*Exercise objective*: Give every line from the entries that contains "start".

*Data listing*:
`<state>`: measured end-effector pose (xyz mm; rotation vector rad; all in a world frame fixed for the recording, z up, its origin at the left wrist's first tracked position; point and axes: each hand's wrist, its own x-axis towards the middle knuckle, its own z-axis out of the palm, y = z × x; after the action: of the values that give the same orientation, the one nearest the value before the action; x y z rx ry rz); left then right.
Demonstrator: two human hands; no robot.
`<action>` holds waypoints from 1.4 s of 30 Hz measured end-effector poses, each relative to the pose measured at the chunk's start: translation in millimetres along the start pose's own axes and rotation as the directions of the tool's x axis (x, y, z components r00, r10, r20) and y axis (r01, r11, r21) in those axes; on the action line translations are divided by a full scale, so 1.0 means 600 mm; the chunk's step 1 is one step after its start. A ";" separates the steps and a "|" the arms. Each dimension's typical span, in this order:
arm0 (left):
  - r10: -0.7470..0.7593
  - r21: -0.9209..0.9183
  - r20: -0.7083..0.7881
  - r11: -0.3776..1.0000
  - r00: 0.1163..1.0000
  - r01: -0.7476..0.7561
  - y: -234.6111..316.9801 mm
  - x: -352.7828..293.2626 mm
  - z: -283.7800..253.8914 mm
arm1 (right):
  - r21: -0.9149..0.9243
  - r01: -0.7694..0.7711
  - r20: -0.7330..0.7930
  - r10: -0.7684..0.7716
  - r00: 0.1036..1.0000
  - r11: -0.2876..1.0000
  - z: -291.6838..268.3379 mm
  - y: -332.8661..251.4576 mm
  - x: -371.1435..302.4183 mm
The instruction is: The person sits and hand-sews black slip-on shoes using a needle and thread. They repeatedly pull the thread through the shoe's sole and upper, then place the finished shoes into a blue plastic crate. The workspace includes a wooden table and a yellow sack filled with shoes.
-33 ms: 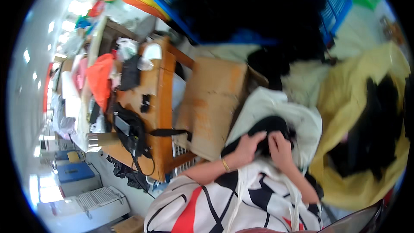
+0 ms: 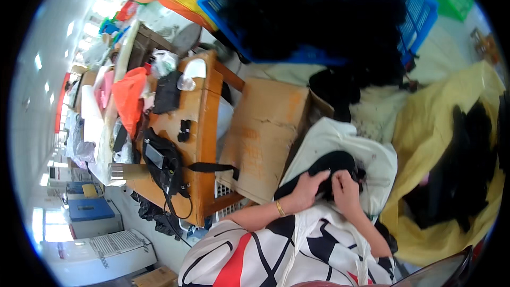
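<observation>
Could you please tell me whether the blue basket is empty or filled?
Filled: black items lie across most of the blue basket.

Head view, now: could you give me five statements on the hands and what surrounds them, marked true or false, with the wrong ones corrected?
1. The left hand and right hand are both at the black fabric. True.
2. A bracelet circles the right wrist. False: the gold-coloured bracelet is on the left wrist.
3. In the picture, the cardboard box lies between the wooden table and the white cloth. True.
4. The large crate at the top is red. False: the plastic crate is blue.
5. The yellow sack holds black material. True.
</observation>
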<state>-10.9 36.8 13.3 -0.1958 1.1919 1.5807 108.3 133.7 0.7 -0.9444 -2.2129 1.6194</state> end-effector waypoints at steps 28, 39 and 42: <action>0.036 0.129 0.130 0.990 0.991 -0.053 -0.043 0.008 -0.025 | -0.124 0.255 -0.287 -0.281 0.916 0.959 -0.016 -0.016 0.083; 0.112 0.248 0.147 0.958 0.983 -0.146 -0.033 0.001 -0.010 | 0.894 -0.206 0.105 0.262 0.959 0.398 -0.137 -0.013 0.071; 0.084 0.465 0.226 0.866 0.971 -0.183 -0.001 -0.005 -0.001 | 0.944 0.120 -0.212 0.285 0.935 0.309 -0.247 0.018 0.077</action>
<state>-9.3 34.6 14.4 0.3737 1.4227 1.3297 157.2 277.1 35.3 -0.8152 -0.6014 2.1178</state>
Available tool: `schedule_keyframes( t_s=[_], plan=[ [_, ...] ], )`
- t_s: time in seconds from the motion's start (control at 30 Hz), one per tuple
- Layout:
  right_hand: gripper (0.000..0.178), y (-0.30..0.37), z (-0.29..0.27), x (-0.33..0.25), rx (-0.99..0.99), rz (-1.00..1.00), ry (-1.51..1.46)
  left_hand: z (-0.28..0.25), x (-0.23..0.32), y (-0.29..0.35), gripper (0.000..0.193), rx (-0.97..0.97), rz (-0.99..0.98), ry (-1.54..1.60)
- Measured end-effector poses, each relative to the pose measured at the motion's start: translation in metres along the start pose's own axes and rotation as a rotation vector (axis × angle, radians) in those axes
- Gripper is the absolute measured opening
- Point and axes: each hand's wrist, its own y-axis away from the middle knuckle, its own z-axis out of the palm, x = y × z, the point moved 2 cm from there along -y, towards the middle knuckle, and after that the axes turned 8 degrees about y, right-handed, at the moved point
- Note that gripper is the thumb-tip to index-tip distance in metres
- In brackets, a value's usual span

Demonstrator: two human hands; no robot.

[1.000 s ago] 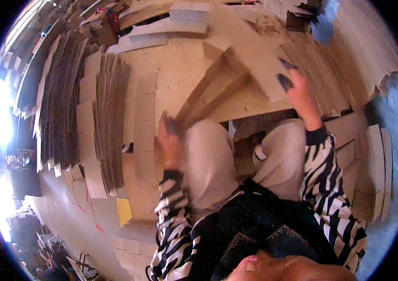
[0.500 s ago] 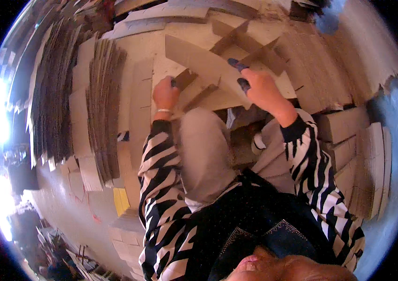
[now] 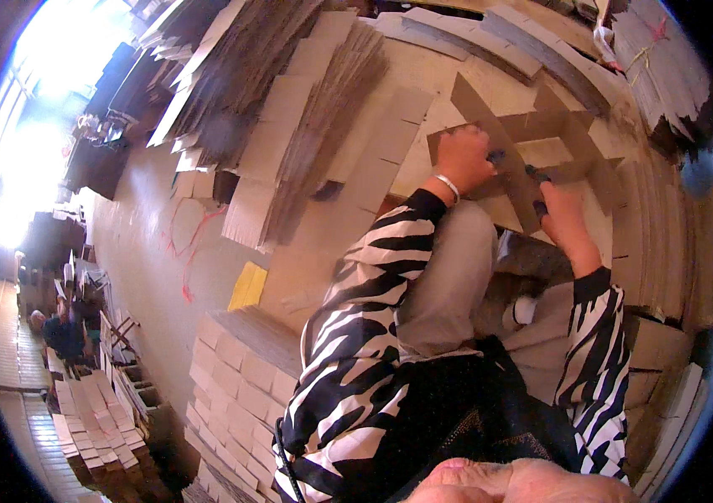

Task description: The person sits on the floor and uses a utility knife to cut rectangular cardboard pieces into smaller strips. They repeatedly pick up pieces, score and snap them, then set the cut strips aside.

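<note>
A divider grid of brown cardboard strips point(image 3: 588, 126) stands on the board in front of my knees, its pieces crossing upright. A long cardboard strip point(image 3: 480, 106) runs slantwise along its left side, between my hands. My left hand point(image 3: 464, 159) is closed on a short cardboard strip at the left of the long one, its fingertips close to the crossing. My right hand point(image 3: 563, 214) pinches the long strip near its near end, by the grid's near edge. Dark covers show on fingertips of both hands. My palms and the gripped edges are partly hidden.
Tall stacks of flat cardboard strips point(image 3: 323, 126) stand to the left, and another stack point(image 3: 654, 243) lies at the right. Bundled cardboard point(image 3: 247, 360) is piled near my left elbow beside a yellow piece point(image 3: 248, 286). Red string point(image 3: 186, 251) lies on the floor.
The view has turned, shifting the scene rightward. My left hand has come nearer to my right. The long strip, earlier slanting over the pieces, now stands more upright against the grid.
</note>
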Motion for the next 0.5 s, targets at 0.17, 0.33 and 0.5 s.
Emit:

*Worked solution*:
`<action>` holds waypoints from 1.4 s of 30 Hz measured end-effector poses, each relative to the pose measured at the chunk's start: translation in millimetres along the start pose's own axes and rotation as the directions of the tool's x axis (x, y, z components r00, r10, r20) and y axis (r01, r11, r21) in those axes; on the action line translations are divided by a full scale, so 1.0 means 600 mm; the chunk's step 1 is one step after its start. A ";" separates the steps and a "|" the arms. Each dimension's typical span, in this order:
- t_s: time in seconds from the motion's start (control at 30 Hz), one per tuple
- Measured end-effector poses, each relative to the pose measured at the motion's start: translation in metres along the start pose's own axes and rotation as a rotation vector (axis × angle, radians) in those axes

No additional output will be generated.